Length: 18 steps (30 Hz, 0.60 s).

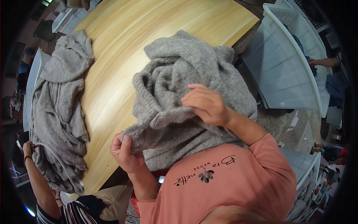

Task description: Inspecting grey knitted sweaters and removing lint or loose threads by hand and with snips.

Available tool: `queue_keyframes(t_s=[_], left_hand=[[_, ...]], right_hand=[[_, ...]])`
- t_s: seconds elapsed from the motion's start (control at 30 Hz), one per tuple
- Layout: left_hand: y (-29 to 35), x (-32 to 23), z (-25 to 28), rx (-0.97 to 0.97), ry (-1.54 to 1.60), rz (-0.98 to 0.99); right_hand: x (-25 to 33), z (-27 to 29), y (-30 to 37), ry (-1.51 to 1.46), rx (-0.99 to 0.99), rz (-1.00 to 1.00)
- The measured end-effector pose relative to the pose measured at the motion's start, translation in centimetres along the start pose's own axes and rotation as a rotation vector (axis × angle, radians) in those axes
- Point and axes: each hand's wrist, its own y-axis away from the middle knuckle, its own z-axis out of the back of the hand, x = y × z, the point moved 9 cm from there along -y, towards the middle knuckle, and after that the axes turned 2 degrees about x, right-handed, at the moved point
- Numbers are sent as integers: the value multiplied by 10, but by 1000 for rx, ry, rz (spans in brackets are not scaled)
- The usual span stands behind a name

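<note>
One grey knit garment lay bunched in front of me on the worktop. My left hand pinched one end of its thick edge between thumb and bent fingers. My right hand gripped the same edge farther along, fingers curled over it; I could not see its thumb clearly. Between these two grips the edge ran in a bulky fold, with darker knit showing beneath.

One long grey heap of similar knit lay along the left side of the worktop; how many pieces made it up I could not tell. Beside its near end, one co-worker's hand held one curved pale tube that arched over the knit.

I counted three pale bins: one large right-hand bin near the far right corner, with dark cloth inside and another person's arm reaching to it; one lower bin at my right; and one left-hand bin behind the heap.

As for room, a broad strip of bare wood ran between heap and garment, widening toward the far end. On my side there was little: the garment hid most of the nearest edge and reached my coral shirt. Past it, a patch of speckled floor showed between the two bins on the right.
</note>
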Motion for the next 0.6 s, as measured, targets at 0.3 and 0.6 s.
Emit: queue_keyframes(t_s=[0.3, 0.6], left_hand=[[14, -2, -88, 404, -357, -23], [15, 19, -76, 384, -255, 75]], right_hand=[[97, -19, -9, 68, 62, 541], [78, -31, -5, 225, 43, 483]])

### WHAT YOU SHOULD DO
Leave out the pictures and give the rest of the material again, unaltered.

### RESPONSE TO THE TASK
Length: 18 steps (30 Hz, 0.60 s).


Task description: Inspecting grey knitted sweaters and removing lint or loose threads by hand and with snips.

Available tool: `queue_keyframes(t_s=[_], left_hand=[[_, ...]], right_hand=[[_, ...]])`
- t_s: seconds elapsed from the motion's start (control at 30 Hz), one per tuple
- Layout: left_hand: y (-29 to 35), x (-32 to 23), z (-25 to 28), rx (-0.97 to 0.97), ry (-1.54 to 1.60), rz (-0.98 to 0.99); right_hand: x (-25 to 33), z (-27 to 29), y (-30 to 37), ry (-1.51 to 1.46), rx (-0.99 to 0.99), rz (-1.00 to 1.00)
- The measured end-effector pose relative to the pose measured at the motion's start, translation in centimetres along the start pose's own axes and rotation as a rotation vector (axis × angle, radians) in those axes
- Point and axes: each hand's wrist, its own y-axis away from the middle knuckle, its own z-axis out of the back of the hand, x = y × z, the point moved 9 cm from there along -y, towards the middle knuckle, and after that the axes turned 2 degrees about x, right-handed, at the moved point
- Numbers are sent as integers: the value multiplied by 10, but by 1000 for rx, ry, rz (spans in brackets are not scaled)
- The usual span stands behind a name

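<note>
One grey knit garment lay bunched in front of me on the worktop. My left hand pinched one end of its thick edge between thumb and bent fingers. My right hand gripped the same edge farther along, fingers curled over it; I could not see its thumb clearly. Between these two grips the edge ran in a bulky fold, with darker knit showing beneath.

One long grey heap of similar knit lay along the left side of the worktop; how many pieces made it up I could not tell. Beside its near end, one co-worker's hand held one curved pale tube that arched over the knit.

I counted three pale bins: one large right-hand bin near the far right corner, with dark cloth inside and another person's arm reaching to it; one lower bin at my right; and one left-hand bin behind the heap.

As for room, a broad strip of bare wood ran between heap and garment, widening toward the far end. On my side there was little: the garment hid most of the nearest edge and reached my coral shirt. Past it, a patch of speckled floor showed between the two bins on the right.
</note>
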Motion for the next 0.6 s, as measured, targets at 0.3 and 0.6 s.
Emit: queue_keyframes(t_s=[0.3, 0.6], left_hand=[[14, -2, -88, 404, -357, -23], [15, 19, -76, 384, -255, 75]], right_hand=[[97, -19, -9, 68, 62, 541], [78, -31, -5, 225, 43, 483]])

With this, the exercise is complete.